AIM OF THE TASK:
Would you transcribe the listing that follows, character for character, and omit its images?

DATA EXTRACT:
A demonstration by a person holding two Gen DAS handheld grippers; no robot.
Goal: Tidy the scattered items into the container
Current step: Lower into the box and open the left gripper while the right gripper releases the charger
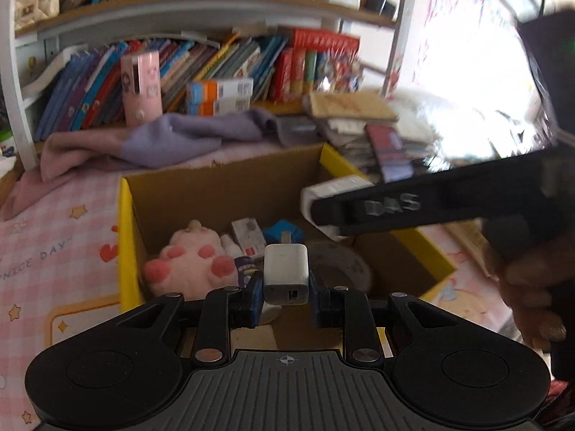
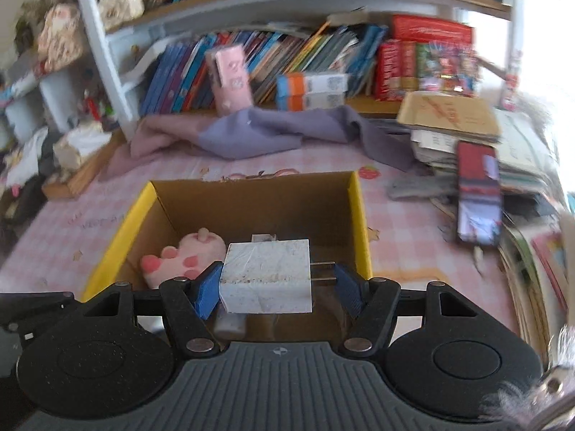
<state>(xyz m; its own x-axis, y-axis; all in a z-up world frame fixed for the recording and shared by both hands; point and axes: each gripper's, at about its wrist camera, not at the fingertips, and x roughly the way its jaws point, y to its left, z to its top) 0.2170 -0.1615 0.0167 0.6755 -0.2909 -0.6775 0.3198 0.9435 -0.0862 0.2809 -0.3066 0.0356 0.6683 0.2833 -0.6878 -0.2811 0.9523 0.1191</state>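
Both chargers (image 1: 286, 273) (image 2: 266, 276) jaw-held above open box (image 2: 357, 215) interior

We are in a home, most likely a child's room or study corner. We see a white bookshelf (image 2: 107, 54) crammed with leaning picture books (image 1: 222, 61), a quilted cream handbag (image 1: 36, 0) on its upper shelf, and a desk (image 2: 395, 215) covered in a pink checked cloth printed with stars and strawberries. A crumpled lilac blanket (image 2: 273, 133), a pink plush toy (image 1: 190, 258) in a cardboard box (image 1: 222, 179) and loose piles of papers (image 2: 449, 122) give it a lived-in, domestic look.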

OUTPUT BELOW:
A demonstration by a person holding two Gen DAS handheld grippers; no robot.
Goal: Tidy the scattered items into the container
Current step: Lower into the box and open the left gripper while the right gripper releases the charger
<state>(xyz m; its own x-axis, y-axis; all in a z-up world frame fixed for the recording and shared by both hands; point and axes: each gripper's, at about its wrist camera, not at the fingertips, and x roughly the way its jaws point, y to its left, z to its top) 0.2170 -0.1615 0.0167 0.6755 -0.2909 -0.6775 0.3198 0.9435 -0.0862 0.2809 -0.3066 0.0356 0.6683 0.2833 -0.6878 -0.2811 0.9523 0.1191</state>
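Both chargers (image 1: 286, 273) (image 2: 266, 276) jaw-held above open box (image 2: 357, 215) interior

We are in a home, most likely a child's room or study corner. We see a white bookshelf (image 2: 107, 54) crammed with leaning picture books (image 1: 222, 61), a quilted cream handbag (image 1: 36, 0) on its upper shelf, and a desk (image 2: 395, 215) covered in a pink checked cloth printed with stars and strawberries. A crumpled lilac blanket (image 2: 273, 133), a pink plush toy (image 1: 190, 258) in a cardboard box (image 1: 222, 179) and loose piles of papers (image 2: 449, 122) give it a lived-in, domestic look.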

This output is complete.